Word for word, set down every line of the entries below from the line with "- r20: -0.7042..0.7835" to the line with "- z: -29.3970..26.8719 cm", including both, and no other line.
━━━━━━
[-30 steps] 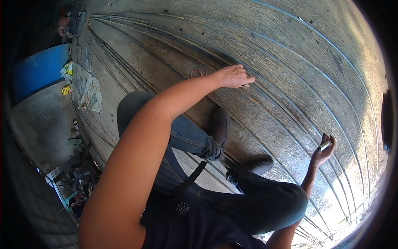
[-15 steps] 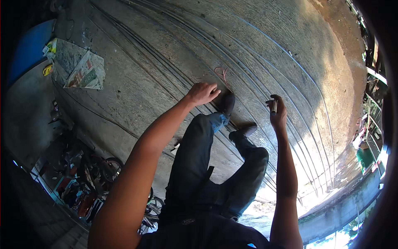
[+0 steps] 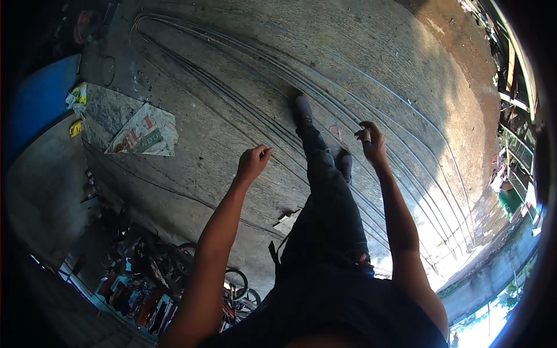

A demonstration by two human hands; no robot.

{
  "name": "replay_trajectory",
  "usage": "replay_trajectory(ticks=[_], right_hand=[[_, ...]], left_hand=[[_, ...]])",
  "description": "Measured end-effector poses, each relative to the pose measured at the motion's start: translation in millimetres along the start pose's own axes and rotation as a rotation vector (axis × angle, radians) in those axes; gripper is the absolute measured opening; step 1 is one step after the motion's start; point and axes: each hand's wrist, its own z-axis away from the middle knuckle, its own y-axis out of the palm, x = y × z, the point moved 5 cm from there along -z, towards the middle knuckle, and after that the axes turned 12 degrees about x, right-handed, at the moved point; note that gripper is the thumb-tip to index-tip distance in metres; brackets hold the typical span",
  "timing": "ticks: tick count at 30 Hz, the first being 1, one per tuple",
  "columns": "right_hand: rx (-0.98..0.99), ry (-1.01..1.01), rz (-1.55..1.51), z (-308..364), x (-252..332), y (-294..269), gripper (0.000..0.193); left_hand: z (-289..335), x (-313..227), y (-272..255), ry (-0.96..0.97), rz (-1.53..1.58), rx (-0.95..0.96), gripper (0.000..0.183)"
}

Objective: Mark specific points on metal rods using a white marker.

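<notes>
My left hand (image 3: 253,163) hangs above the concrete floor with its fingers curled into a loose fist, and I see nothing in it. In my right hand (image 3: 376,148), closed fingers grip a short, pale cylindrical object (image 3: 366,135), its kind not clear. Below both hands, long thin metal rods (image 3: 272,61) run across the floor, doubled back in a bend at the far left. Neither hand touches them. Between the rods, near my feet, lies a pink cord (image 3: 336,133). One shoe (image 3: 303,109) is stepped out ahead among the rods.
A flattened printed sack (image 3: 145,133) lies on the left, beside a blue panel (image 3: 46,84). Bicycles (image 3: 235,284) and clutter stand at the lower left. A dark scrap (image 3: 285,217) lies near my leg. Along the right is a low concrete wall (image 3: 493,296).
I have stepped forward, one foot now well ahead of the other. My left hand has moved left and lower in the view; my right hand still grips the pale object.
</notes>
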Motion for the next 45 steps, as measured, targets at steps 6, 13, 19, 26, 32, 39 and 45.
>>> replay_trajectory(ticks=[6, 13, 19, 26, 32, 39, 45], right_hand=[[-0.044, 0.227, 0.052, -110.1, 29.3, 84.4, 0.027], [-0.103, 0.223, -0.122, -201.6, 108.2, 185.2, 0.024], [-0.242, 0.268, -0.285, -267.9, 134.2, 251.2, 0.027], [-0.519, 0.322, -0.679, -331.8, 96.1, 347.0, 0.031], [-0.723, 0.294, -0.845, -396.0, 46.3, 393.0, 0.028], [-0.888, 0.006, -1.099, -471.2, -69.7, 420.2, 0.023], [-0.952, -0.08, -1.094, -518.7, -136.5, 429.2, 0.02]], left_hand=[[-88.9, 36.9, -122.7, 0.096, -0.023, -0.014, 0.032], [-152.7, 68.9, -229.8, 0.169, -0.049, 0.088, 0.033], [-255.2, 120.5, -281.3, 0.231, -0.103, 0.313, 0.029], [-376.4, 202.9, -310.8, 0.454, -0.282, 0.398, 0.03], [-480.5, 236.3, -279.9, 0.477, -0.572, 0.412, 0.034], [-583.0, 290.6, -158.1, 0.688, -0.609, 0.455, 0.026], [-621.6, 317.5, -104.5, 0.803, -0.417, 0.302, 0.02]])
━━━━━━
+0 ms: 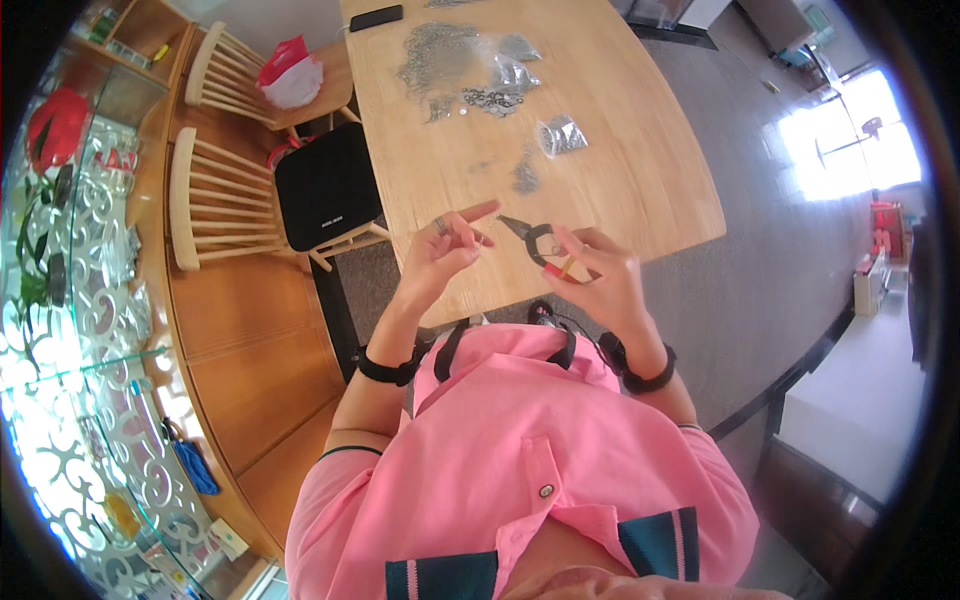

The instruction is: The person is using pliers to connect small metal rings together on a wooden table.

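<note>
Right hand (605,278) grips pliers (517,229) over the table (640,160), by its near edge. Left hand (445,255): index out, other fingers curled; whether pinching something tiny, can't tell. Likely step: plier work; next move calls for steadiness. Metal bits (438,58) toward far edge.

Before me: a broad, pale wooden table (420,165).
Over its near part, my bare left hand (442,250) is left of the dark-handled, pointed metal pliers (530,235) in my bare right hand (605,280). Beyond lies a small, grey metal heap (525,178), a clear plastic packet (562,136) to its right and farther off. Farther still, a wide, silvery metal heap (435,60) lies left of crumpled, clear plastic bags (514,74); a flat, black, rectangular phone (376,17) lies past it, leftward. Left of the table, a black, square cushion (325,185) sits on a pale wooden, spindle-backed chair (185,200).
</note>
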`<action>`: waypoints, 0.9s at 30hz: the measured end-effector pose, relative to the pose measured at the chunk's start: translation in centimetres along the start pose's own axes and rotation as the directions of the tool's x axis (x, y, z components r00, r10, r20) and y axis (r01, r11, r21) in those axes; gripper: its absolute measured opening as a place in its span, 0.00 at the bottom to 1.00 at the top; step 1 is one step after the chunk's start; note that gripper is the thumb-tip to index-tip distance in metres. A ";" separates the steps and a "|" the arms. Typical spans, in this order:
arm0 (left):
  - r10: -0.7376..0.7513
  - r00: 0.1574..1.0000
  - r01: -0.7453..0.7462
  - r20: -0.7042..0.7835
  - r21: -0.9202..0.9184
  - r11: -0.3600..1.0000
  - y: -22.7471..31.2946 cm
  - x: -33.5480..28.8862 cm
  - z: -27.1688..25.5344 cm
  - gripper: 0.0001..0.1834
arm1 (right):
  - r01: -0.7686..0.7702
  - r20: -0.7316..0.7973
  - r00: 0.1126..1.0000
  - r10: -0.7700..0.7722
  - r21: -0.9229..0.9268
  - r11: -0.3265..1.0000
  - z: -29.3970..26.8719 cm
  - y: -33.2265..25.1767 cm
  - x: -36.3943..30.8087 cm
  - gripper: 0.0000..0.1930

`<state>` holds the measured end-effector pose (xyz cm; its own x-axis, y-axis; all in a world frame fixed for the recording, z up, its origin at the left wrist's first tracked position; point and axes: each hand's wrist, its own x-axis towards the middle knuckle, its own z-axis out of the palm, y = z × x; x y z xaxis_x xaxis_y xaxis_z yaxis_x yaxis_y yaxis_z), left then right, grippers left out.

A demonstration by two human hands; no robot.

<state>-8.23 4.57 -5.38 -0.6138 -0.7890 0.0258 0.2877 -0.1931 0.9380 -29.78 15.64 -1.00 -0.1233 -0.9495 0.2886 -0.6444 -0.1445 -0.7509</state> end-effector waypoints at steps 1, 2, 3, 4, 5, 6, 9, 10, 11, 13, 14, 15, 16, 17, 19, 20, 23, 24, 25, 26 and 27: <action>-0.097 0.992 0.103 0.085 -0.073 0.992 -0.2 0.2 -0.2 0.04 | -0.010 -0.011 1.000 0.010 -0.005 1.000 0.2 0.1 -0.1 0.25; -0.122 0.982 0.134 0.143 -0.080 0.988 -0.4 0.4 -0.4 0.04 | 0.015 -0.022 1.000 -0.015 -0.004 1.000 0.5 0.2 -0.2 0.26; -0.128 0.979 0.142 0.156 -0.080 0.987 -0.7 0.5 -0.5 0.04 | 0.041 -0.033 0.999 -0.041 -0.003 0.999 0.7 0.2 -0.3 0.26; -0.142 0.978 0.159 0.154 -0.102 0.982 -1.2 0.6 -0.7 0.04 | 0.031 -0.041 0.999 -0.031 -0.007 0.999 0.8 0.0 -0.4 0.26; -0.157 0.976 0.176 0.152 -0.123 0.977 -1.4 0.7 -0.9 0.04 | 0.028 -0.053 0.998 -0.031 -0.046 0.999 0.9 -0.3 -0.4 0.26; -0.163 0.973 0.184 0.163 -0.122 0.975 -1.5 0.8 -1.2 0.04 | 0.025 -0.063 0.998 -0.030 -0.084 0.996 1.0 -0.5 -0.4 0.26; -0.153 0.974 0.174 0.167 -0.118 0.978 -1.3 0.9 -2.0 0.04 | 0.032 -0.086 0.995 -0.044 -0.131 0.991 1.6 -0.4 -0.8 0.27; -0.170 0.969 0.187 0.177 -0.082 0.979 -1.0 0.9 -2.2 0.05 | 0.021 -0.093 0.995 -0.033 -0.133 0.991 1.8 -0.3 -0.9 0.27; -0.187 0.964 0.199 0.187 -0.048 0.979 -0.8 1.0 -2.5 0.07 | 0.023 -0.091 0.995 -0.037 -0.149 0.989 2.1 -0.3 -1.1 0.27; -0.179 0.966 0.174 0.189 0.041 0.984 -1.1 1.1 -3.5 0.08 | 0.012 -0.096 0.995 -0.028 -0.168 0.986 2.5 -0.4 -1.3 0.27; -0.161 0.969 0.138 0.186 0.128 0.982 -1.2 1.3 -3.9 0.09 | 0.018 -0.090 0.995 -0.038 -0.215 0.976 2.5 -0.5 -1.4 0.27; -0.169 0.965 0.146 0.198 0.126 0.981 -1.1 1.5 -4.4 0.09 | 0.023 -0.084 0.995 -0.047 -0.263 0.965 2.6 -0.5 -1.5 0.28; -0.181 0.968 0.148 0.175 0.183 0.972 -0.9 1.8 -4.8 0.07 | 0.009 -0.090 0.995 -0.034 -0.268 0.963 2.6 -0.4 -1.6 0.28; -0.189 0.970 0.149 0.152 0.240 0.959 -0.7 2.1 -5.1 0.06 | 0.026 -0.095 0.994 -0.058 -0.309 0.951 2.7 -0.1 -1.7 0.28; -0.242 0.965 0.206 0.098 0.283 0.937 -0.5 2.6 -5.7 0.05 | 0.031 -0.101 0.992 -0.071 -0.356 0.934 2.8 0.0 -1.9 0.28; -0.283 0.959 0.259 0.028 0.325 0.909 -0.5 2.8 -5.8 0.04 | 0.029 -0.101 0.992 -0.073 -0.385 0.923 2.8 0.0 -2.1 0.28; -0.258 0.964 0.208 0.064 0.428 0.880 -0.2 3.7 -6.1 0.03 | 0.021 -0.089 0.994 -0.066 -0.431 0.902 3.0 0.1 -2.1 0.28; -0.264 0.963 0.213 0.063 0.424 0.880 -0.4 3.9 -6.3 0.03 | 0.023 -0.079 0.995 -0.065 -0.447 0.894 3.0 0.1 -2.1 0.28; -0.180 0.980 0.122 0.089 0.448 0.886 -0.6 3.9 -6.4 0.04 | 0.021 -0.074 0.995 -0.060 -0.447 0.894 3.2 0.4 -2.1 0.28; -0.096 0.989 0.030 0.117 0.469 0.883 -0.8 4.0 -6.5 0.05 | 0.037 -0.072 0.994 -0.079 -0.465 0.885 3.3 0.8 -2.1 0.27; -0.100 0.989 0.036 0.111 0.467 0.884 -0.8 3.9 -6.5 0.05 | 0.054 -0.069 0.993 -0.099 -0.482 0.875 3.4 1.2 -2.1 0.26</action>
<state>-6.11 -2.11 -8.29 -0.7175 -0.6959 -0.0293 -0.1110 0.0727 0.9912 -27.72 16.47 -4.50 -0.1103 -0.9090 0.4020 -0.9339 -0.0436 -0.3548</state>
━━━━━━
Solution to the exercise —
  - r20: -0.7042..0.7835
  - r21: -0.9202..0.9184
  - r11: -0.3600..1.0000
  - y: -22.7471..31.2946 cm
  - x: -33.5480..28.8862 cm
  - z: -27.1688..25.5344 cm
  - gripper: 0.0001..0.1834
arm1 (right):
  - r01: -0.7686..0.7702
  - r20: -0.7316..0.7973
  - r00: 0.1126..1.0000
  - r10: -0.7700..0.7722
  - r21: -0.9229..0.9268
  - r11: -0.3265..1.0000
  - z: -29.3970..26.8719 cm

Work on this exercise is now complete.